I pressed my head to the kitchen counter, inches from where my mother had collapsed, and wept.

My relationship with food has changed. My heart races a little all the time.

At home, I pick at my meals and linger at the table too long, almost the way I did as a child. The food doesn’t so much disgust me as perplex me. Silently, I question it: Where are you from? Where have you been? What have you been through? Are you safe? Can I believe what I see?  

I unpack groceries from all the usual sources — a corner shop, the supermarket, a farm stand, a delivery service — and examine each item on high alert. I have always been a conscientious consumer (in part from having worked in women’s magazines and passively absorbing dozens of “healthy eating” stories) and try to balance organic and locally grown with cost and value. But now, navigating the aisles or scrolling options online is fraught. Simple choices — eggs, lettuce, a cut of meat — have become complicated. Which brand? Which label? What’s really in it? I used to like trying new recipes — the chopping and putting together of ingredients relaxed me. Now I frequently lose my place in the middle of the instructions. I’ll forget crucial ingredients and scrub vegetables too long and too hard, and I have to swat away catastrophic thoughts about dirty food as the process unfurls. Everywhere I go, these thoughts wind their way into my inner monologue. I’m not phobic of eating, but I sense a creeping paranoia.

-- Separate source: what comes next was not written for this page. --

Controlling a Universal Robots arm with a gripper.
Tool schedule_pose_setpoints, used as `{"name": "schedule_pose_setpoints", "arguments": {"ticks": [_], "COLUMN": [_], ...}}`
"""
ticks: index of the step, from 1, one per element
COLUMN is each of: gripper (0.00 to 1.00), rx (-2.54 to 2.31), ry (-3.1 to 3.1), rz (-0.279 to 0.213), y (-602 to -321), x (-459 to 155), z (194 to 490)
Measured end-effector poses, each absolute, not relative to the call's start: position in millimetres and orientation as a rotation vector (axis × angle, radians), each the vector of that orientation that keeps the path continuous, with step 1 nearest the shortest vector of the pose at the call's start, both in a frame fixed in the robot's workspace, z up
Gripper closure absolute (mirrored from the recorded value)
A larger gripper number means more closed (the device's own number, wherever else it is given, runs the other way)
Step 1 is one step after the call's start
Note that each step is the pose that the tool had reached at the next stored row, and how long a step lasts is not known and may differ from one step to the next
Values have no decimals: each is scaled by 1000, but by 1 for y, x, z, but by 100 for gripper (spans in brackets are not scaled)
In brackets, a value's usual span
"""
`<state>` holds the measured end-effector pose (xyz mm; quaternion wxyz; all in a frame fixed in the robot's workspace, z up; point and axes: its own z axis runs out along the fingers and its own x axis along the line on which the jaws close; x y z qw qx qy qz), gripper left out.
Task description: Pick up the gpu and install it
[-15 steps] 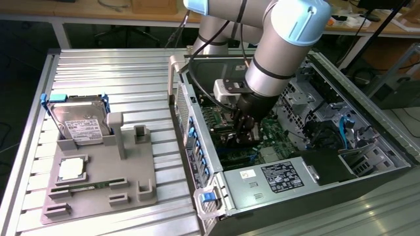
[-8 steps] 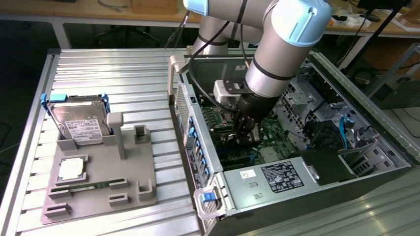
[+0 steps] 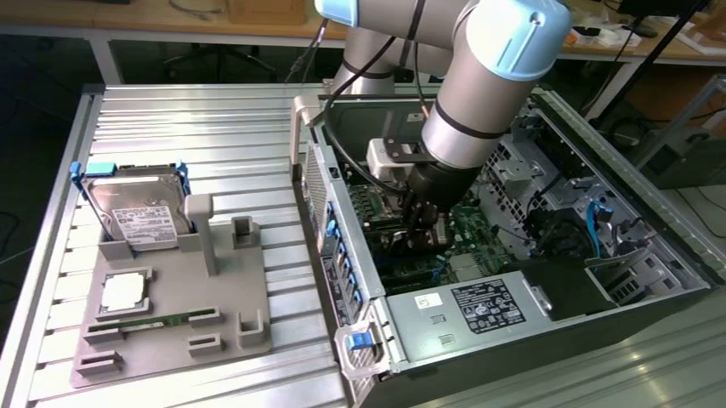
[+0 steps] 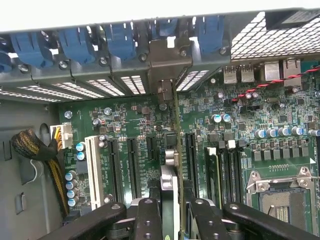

I see a change in my college-age daughter, too. Recently, she called me from Trader Joe’s in Boston: “I’m looking for eggs and not seeing them. Is there a recall? Should I not buy them?” And from her dorm room: “My roommate is eating a sandwich. I asked her what kind of ham it is, and she thinks it’s Boar’s Head. Should I tell her to throw it out?” And on a Sunday morning: “I just ate frozen waffles. Should I not have?” I’m trying to coach her to tune into her body and be mindful of what she is eating but not get crazy about it. I remind her that Grammy died from eating a sandwich but that, fortunately, it doesn’t happen every day. (“At least, I hope not,” I manage to stop myself from adding.) “We still live in a culture with checks and balances, and all the noise around these food recalls is good, because at least someone is bringing these issues to our attention,” I tell her. I realize I have no good answers.

The other day, I wandered the aisles of a local grocery store, looking at labels and expiration dates. I wondered if a sticker that said “biologique” meant that the blueberries I picked up were safer than the other varieties. They didn’t look that great, but I bought them anyway. The next morning, as I tossed them in with my Greek yogurt and a handful of crunchy walnuts, I wondered if the National Organic Program, a federal regulatory program that develops and enforces food standards for organically produced agricultural products sold in the United States, has had its eyes on my blueberries. Has anyone from that faceless bureaucracy charged with safeguarding our food supply ever even glanced at these? The thought felt absurd, yet it lingered.

This fruit should have been a vibrant, juicy gift. Instead, I feared it was a hollow promise wrapped in plastic and marketing buzzwords. I wondered if the soil the berries grew in was fertilized with any contaminants. I worry that food safety might worsen as the budgets for federally funded programs are broadly slashed. Will food safety be our country’s next great casualty? Or maybe it’s already almost gone, gasping for air.

I opened the fridge and stared at the carton containing the rest of the expensive blueberries, and then popped a few more in my mouth.  They offered no burst of sweetness, no tangy pop. Instead, they yielded under my teeth with a disconcerting mushiness. I spat them into my compost container and then tossed in the rest.